*** Begin section ***
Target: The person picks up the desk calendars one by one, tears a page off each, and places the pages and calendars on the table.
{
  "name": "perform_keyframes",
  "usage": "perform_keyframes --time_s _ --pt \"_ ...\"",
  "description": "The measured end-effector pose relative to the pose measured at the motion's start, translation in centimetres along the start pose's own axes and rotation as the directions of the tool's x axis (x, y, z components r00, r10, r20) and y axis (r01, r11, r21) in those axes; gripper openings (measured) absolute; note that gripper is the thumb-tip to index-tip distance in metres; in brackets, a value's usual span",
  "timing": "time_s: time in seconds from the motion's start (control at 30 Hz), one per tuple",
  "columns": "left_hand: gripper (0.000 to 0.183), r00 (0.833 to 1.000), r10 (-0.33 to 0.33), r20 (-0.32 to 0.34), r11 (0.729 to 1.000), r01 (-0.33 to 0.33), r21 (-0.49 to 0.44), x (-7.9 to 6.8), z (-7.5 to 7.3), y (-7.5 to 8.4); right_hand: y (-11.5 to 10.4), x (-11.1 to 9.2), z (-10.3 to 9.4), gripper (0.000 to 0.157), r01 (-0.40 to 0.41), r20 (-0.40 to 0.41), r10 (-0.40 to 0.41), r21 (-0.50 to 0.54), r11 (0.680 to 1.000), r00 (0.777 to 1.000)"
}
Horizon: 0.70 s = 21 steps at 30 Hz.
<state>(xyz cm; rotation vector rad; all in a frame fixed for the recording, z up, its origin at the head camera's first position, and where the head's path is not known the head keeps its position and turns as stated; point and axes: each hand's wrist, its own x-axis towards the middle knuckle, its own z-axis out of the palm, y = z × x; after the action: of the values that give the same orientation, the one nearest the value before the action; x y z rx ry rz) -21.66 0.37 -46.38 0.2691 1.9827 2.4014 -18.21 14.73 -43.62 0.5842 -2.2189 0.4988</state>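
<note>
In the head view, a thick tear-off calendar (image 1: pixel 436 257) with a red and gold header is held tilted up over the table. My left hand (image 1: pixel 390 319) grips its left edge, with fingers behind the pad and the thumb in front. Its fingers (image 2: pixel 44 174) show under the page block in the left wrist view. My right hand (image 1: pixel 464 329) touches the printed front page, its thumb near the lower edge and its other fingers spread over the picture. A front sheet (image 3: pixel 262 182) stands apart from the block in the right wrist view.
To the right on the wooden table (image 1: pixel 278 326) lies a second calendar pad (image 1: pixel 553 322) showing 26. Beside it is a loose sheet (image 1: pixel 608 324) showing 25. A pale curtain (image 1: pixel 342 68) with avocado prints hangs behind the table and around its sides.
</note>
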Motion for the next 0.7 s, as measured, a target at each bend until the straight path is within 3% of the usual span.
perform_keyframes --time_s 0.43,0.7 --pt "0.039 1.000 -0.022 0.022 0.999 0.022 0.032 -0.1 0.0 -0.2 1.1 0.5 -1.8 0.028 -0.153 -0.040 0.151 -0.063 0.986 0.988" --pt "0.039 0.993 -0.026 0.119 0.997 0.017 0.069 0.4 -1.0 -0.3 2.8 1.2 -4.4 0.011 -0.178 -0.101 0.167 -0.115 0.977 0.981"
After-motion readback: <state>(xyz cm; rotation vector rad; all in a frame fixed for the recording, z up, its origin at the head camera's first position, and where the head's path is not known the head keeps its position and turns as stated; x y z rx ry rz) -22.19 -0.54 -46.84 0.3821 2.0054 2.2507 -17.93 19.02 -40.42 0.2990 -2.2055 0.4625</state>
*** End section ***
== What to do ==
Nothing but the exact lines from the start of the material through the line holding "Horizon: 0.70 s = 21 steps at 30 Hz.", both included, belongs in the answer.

== Solution to this problem ==
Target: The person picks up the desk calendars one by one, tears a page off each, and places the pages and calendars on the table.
{
  "name": "perform_keyframes",
  "usage": "perform_keyframes --time_s _ --pt \"_ ...\"",
  "description": "The measured end-effector pose relative to the pose measured at the motion's start, translation in centimetres along the start pose's own axes and rotation as the directions of the tool's x axis (x, y, z components r00, r10, r20) and y axis (r01, r11, r21) in those axes; gripper openings (measured) absolute; note that gripper is the thumb-tip to index-tip distance in metres; in brackets, a value's usual span",
  "timing": "time_s: time in seconds from the motion's start (control at 30 Hz), one per tuple",
  "columns": "left_hand: gripper (0.000 to 0.183), r00 (0.833 to 1.000), r10 (-0.33 to 0.33), r20 (-0.32 to 0.34), r11 (0.729 to 1.000), r01 (-0.33 to 0.33), r21 (-0.49 to 0.44), x (-7.9 to 6.8), z (-7.5 to 7.3), y (-7.5 to 8.4); right_hand: y (-11.5 to 10.4), x (-11.1 to 9.2), z (-10.3 to 9.4), gripper (0.000 to 0.157), r01 (-0.40 to 0.41), r20 (-0.40 to 0.41), r10 (-0.40 to 0.41), r21 (-0.50 to 0.54), r11 (0.680 to 1.000), r00 (0.777 to 1.000)"
}
Horizon: 0.70 s = 21 steps at 30 Hz.

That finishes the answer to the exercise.